Fire at Will
The Charges and Responses
The charges raised by Lindgren and dozens of others (including Alexander Cockburn in the April 8 Nation) have largely focused on one footnote to a table in the appendix to Arming America, which lists forty counties around the United States as sources of probate records--including San Francisco. That seemed unlikely to many historians, who know the San Francisco archives were destroyed in the 1906 earthquake and fire. Bellesiles had re-created from memory the list of the counties where he researched probate records, after the flood destroyed his notes. He went back to San Francisco and found the documents in question across the bay, in the Contra Costa County archives. He photocopied and distributed the documents in question and posted examples on his website (www.emory.edu/HISTORY/BELLESILES/index.html). They are indeed headed "City and County of San Francisco." The Contra Costa archivists confirm that the documents are real--and that they come from the Contra Costa County archives, not San Francisco. That's error, not fraud.
You might think that would end the discussion. But the attacks over the "San Francisco" probate records took on a life of their own. The director of the Contra Costa County Historical Center told inquiring reporters that Bellesiles had never been to that archive, because his name didn't appear on the sign-in sheet. New charges of fraud ricocheted around the gun websites, the history listservs and the media, including in the Chicago Tribune. Bellesiles explained simply that he hadn't signed in. Amid new demands that Columbia University take back his Bancroft Prize and that Emory fire him, few noticed the conclusion Bellesiles drew from the "San Francisco" documents: "probate records from the late 1850s reinforce the portrait of increased gun use in America." Those fifteen words are the only reference to "San Francisco" probate records in his 600-page book--and none of the critics appear to disagree with those fifteen words.

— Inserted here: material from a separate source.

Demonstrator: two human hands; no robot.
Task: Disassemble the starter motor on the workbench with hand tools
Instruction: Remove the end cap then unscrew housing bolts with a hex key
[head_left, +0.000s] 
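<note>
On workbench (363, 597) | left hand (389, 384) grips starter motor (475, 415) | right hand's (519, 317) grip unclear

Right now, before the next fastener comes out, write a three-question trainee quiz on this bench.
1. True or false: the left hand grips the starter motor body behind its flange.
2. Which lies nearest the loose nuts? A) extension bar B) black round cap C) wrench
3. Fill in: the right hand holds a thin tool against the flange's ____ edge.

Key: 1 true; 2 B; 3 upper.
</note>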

Another prominent area of concern was data used to compare murder rates, as evidenced in The William and Mary Quarterly issue that asked prominent historians to criticize Bellesiles, and him to respond. Although Randolph Roth found Bellesiles's data lacking, specifically in the Plymouth Colony case, Mary Beth Norton, a Pulitzer-nominated historian of early America who has worked in those records, went back and checked them herself for the sake of the debate. She concluded that Bellesiles's interpretation of the documents was "just as plausible" as that of his critics, "if not more so." She did find Bellesiles's use of probate records "slapdash and sloppy," but contends that the rest of the criticisms of Arming America "strike me as the usual sorts of disagreements historians always have about how to interpret documentary evidence, although those criticisms have been expressed more vehemently than is usual in the scholarly literature."
Bellesiles, in the draft of his response for the Quarterly, pointed out that everybody makes mistakes, and cited an error in Roth's article: Roth referred to what he said was information from the Plymouth Colony records of a murder, when in fact, Bellesiles said, that page was a record of births. But before publication the editors corrected Roth's error and deleted Bellesiles's argument from his response. (The Quarterly's editor, Christopher Grasso, acknowledged to me that the editors had made those changes, but added that they also made corrections in Bellesiles's piece where he had "mischaracterized or misquoted sources.")

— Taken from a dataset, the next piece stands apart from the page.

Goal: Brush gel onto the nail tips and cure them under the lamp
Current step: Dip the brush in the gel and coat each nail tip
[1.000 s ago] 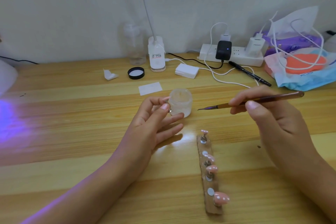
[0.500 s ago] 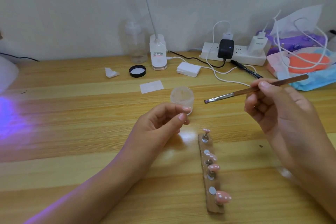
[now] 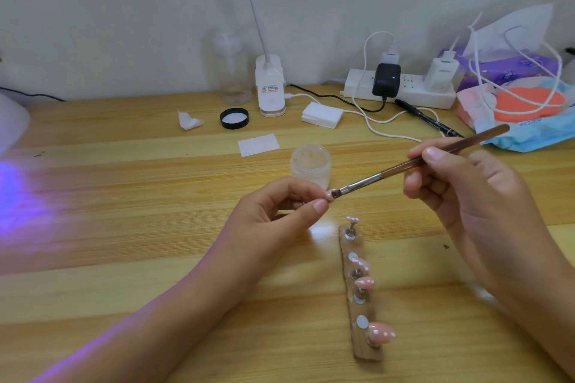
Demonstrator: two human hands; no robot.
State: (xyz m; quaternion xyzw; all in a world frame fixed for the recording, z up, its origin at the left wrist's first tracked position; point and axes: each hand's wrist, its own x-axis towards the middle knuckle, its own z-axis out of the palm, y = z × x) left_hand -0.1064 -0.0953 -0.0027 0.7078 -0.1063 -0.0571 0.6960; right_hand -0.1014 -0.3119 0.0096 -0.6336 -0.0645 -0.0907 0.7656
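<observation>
Left hand (image 3: pixel 280 211) pinches one small pink nail tip (image 3: pixel 328 195) between thumb and forefinger. It is lifted off the pale wooden tabletop (image 3: pixel 124 258), just in front of the open frosted round jar of gel (image 3: pixel 310 165). Right hand (image 3: pixel 466 193) grips the brown-handled flat brush (image 3: pixel 435 156) pen-fashion near mid-handle, and the bristles touch the tip. Handling, my estimate: the tip is near weightless, thin rigid plastic, glossy and likely slick once wet, so it could twist or pop out of the pinch under brush pressure. I cannot tell whether I hold it by its edges or by a post beneath, because my fingers hide that. The best hold is from the sides or below, off the coated face. The brush is light with soft bristles, so light strokes should suffice. Room: the narrow wooden strip holder (image 3: pixel 357 289) lies just below my hands with more pink tips on metal posts, and a dropped wrist would knock them. The jar sits close behind my left fingers and looks easy to tip. To the left there is open wood toward the white curved lamp housing (image 3: pixel 11 121) at the frame edge, where violet light (image 3: pixel 18 196) falls. The black round lid (image 3: pixel 234 118) and white paper slip (image 3: pixel 258 144) lie farther back, off that path.
</observation>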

Ultimately--and surprisingly, given all the cultural heat that's been generated--the probate records play an extremely small part in the argument made by Arming America. The index of the book refers to only twelve paragraphs where probate records are even mentioned, scattered throughout the book. One of these is a discussion of biases in probate records. That's a dozen paragraphs, in a book that's 600 pages long. The book relies on many different kinds of sources, all of them familiar to historians--newspapers, private letters and official correspondence, memoirs and diaries, travel accounts, Army records, and police and criminal court files.

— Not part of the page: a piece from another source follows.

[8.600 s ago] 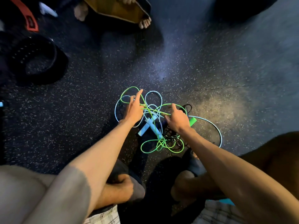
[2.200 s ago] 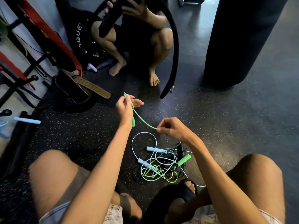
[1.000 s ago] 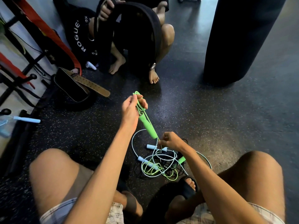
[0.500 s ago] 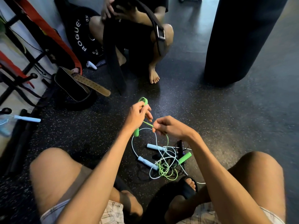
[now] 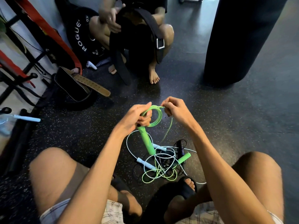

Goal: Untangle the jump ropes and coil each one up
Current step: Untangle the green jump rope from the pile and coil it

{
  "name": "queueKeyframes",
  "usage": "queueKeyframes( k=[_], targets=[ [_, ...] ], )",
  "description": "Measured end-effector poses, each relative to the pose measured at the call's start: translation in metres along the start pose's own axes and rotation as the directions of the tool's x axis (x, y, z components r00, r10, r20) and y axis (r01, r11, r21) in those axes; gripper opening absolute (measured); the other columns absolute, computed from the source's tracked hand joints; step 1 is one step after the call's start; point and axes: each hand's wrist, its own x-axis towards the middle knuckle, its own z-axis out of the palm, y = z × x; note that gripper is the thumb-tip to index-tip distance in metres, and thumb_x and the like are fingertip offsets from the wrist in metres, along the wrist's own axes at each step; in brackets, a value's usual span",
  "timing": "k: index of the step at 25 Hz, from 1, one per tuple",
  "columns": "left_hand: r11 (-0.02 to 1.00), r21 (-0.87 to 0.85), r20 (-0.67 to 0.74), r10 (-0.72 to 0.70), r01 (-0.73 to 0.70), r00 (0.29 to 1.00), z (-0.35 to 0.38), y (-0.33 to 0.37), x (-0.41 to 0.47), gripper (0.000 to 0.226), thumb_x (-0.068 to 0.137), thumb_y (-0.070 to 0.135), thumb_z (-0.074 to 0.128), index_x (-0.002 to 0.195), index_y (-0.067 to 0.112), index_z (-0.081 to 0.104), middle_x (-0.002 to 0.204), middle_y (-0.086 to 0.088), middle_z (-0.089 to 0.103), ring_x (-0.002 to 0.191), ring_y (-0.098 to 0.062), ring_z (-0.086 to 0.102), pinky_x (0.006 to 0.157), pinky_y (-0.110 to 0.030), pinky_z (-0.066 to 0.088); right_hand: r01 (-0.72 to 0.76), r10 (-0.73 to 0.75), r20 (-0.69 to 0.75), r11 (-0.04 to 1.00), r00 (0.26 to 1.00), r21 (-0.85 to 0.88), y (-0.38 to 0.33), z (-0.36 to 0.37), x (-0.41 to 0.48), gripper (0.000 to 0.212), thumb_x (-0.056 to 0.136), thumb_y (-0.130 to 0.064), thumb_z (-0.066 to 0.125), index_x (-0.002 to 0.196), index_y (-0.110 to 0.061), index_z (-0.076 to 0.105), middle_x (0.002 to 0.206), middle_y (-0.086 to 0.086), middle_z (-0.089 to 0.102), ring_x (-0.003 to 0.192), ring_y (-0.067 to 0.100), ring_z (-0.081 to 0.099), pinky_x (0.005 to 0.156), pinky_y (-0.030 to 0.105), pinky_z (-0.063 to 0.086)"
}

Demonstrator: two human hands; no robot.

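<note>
The left hand [image 5: 135, 118] has its fingers curled round the gathered turns of the bright green plastic jump rope [image 5: 159, 116], and that rope's green foam handle [image 5: 146, 140] hangs below the fist; the right hand [image 5: 177, 110] pinches the top of the same small coil between thumb and fingertips, with the other fingers folded; both are raised above the black speckled rubber floor [image 5: 226, 126].

The likely trouble starts at the left grip; the cord looks springy, so a loose hold could let the turns pop open and undo the coil; the dangling handle may swing and twist the loops. On the right, the free green strand [image 5: 168, 131] runs down into the tangled pile of cords [image 5: 159, 167] between the feet, where it appears laced through the others; hauling on it would probably cinch a knot or drag the whole heap, so it wants feeding out gently.

Counted left to right: one pale blue handle [image 5: 27, 118] lying apart by the rack; two pale blue handles [image 5: 145, 164] in the pile on a whitish cord; two green handles, one hanging and the second [image 5: 184, 158] on the floor; one black handle [image 5: 180, 145] that I can make out; three cord colours in the heap.
</note>
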Motion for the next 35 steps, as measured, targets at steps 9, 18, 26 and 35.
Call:
queueKeyframes(
  k=[9,18,26,35],
  targets=[
    [0.876,-0.452,-0.091,0.142,-0.168,0.986,-0.007,0.004,0.005,0.033,0.106,0.026,0.029,0.082,0.012,0.047,0.05,0.009,0.027,0.044,-0.007,0.021,0.052,-0.023,0.028,-0.304,0.333,0.173,0.937,0.927,-0.174,0.086,0.021,-0.041,0.016,0.092,0.009,0.045,0.095,-0.004,0.053,0.077,0.01,0.064,0.062,0.014,0.058,0.059,0.021,0.048],
    [0.97,-0.048,-0.469,0.189,-0.239,0.863,-0.006,-0.019,0.017,0.021,0.104,0.008,0.038,0.088,0.006,0.052,0.063,-0.004,0.06,0.055,-0.015,0.059,0.063,-0.026,0.052,-0.229,0.299,0.25,0.934,0.921,-0.275,0.112,0.03,-0.054,0.009,0.094,-0.007,0.063,0.088,-0.002,0.058,0.086,0.023,0.073,0.073,0.027,0.068,0.074,0.046,0.056],
    [0.871,0.485,-0.407,0.301,-0.076,0.862,-0.017,-0.049,0.023,0.016,0.102,0.01,0.042,0.09,0.004,0.052,0.069,-0.011,0.071,0.063,-0.024,0.071,0.073,-0.038,0.057,0.018,0.116,0.405,0.949,0.907,-0.314,0.062,0.03,-0.047,0.017,0.099,-0.002,0.05,0.088,0.001,0.062,0.07,0.006,0.065,0.052,0.006,0.057,0.053,0.014,0.045],
    [0.899,0.429,-0.224,0.012,0.088,0.974,-0.006,-0.038,0.004,0.02,0.1,0.011,0.05,0.09,-0.002,0.062,0.066,-0.01,0.064,0.05,-0.01,0.062,0.054,-0.02,0.049,0.105,-0.012,0.372,0.967,0.928,-0.231,0.007,0.016,-0.03,0.026,0.101,-0.005,0.048,0.079,-0.007,0.063,0.059,-0.008,0.052,0.049,0.001,0.043,0.05,0.015,0.036]
  ],
)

On top of that, the gun-counters are avoiding the most significant issue Bellesiles raises. As Jack Rakove, a distinguished historian at Stanford University, has argued, "Even if a substantial portion or even majority of households possessed guns, genuine questions about their use would still remain." The key question here, he maintains, is "whether ordinary citizens had the skill to use firearms effectively." Bellesiles has good evidence that gun-owners had trouble maintaining their weapons and little experience in using guns, which were inaccurate and unreliable in most cases. One of my favorite examples: Of the famous Minutemen at Lexington Green in 1775, only seven actually fired their muskets, and only one Redcoat was actually hit. This kind of evidence is crucial to the debate over the origins of the Second Amendment because it undermines the NRA's picture of a citizen militia (rather than a national army) as the bulwark of American freedom.